The problem =
Two lines below mark the span: the one containing "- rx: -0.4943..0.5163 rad" and the one containing "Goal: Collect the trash". Set down both, plus every line between, exactly as they stand, and nothing else.

Given material =
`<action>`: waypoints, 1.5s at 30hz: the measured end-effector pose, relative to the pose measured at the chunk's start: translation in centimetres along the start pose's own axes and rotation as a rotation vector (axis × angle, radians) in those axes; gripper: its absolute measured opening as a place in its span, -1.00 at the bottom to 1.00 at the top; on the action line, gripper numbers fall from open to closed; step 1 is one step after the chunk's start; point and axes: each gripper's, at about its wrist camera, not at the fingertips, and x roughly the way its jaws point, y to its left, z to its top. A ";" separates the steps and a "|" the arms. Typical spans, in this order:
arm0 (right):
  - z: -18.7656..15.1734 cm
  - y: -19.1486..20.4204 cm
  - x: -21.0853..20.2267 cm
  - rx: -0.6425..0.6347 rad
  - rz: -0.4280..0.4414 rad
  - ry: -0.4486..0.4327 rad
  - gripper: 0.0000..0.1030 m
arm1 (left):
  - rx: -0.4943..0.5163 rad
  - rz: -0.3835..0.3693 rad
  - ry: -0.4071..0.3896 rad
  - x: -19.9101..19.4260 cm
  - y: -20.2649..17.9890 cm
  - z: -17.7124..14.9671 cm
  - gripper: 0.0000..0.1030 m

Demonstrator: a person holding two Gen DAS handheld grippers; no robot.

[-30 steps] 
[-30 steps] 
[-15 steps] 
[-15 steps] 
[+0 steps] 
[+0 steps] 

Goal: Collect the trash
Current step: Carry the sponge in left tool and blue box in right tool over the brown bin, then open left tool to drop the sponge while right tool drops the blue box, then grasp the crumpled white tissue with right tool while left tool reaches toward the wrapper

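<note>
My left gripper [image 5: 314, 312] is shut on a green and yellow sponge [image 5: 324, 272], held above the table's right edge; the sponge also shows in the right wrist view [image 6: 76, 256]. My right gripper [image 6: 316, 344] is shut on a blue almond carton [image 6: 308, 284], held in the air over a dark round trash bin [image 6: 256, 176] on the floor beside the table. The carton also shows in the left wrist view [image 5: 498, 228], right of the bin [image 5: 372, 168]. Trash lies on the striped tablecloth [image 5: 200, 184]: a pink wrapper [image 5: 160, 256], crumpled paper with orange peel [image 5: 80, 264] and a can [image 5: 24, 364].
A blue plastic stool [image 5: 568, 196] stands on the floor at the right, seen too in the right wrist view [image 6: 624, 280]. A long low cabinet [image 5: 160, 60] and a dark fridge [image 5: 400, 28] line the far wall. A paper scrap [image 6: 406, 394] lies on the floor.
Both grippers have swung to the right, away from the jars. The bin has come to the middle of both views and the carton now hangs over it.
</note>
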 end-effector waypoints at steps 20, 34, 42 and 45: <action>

Solution to this task =
  - rx: -0.4943..0.5163 rad
  - rz: -0.3835..0.3693 rad
  - ry: -0.4071..0.3896 rad
  - x: -19.9101..19.4260 cm
  - y: -20.2649..17.9890 cm
  - z: -17.7124..14.9671 cm
  - gripper: 0.0000..0.1030 m

Demonstrator: a person holding two Gen DAS handheld grippers; no robot.

[-30 steps] 
[-30 steps] 
[-15 steps] 
[-15 steps] 
[+0 steps] 
[+0 steps] 

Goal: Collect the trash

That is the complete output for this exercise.